Supplied information Block Start

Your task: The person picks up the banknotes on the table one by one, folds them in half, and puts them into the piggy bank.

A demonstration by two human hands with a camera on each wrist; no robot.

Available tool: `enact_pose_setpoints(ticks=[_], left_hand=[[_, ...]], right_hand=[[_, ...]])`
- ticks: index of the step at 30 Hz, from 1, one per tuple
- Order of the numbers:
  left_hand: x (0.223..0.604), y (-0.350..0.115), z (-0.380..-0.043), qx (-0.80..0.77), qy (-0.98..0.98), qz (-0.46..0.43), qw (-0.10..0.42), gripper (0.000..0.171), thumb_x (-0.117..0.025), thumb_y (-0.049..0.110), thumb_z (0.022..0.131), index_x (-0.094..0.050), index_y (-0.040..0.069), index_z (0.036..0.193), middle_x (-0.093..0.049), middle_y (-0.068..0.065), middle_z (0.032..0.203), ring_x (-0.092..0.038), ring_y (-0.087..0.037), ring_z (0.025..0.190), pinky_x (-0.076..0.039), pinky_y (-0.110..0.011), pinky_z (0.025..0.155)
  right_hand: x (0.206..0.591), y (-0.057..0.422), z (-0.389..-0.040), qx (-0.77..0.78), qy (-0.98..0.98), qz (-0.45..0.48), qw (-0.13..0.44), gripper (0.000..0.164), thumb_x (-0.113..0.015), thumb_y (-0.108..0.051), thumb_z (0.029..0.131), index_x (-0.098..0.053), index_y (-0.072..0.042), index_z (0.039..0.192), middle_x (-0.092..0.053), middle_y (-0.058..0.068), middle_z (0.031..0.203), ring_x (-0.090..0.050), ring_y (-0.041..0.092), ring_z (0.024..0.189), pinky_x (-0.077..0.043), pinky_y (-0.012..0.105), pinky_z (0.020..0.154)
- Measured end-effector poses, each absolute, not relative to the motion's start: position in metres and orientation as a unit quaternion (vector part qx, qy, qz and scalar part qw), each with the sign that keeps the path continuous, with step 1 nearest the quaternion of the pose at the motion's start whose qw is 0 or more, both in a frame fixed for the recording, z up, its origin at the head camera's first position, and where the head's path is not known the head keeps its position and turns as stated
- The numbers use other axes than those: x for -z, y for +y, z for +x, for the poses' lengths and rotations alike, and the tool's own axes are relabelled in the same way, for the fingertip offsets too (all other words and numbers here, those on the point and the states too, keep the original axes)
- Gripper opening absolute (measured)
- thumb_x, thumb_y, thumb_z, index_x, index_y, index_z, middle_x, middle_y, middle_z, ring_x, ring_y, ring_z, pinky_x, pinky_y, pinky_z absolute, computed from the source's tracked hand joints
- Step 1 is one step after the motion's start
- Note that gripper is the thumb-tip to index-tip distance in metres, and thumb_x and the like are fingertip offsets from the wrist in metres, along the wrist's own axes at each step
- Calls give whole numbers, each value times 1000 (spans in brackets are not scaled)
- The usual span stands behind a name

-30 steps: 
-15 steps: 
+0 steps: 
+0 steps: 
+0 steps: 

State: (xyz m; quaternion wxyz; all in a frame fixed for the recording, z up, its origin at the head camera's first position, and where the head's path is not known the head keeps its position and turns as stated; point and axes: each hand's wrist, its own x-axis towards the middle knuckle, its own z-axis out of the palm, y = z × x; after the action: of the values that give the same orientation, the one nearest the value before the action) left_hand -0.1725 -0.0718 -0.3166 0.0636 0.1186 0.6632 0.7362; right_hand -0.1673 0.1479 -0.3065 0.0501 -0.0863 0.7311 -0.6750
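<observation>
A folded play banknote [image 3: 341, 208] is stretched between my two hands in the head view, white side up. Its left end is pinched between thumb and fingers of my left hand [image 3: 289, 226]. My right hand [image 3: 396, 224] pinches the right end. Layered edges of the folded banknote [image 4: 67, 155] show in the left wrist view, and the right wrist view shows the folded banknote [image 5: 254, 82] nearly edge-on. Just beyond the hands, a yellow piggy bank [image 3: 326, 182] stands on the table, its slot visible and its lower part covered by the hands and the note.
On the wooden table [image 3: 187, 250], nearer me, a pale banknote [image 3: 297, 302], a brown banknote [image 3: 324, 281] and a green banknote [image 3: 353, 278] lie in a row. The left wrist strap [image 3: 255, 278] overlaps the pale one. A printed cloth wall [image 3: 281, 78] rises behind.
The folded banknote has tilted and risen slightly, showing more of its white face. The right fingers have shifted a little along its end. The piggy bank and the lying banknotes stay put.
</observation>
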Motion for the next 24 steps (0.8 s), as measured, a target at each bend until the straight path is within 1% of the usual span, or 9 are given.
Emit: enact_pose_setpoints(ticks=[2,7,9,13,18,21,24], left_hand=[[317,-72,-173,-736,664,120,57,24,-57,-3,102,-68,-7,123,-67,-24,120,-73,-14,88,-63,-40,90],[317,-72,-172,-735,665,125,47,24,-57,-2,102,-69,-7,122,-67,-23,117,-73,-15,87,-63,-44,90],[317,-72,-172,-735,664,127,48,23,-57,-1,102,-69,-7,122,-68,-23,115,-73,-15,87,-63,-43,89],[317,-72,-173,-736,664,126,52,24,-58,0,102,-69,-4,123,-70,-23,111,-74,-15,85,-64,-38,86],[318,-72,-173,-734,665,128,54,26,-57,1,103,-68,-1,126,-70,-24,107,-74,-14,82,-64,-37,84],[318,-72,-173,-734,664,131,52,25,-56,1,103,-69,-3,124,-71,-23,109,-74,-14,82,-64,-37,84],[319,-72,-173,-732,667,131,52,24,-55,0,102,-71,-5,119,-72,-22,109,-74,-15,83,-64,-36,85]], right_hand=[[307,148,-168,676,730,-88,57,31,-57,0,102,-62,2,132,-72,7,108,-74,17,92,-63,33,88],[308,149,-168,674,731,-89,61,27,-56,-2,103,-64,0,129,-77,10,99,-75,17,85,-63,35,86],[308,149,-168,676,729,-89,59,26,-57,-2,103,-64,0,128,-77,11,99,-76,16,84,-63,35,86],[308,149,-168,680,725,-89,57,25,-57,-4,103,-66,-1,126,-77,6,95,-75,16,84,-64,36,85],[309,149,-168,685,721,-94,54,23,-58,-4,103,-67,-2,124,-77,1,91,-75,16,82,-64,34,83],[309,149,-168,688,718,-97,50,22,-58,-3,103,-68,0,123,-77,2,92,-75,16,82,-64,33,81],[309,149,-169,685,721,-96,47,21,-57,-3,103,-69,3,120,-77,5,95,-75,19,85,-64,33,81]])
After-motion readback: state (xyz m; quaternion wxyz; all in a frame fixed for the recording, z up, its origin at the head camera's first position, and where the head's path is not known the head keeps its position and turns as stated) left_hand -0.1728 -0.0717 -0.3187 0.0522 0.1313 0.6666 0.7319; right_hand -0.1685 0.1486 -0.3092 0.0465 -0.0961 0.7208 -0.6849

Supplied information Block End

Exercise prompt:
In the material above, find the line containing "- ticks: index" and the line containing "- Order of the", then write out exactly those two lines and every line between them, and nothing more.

Task answer:
- ticks: index of the step at 30 Hz, from 1, one per tuple
- Order of the numbers:

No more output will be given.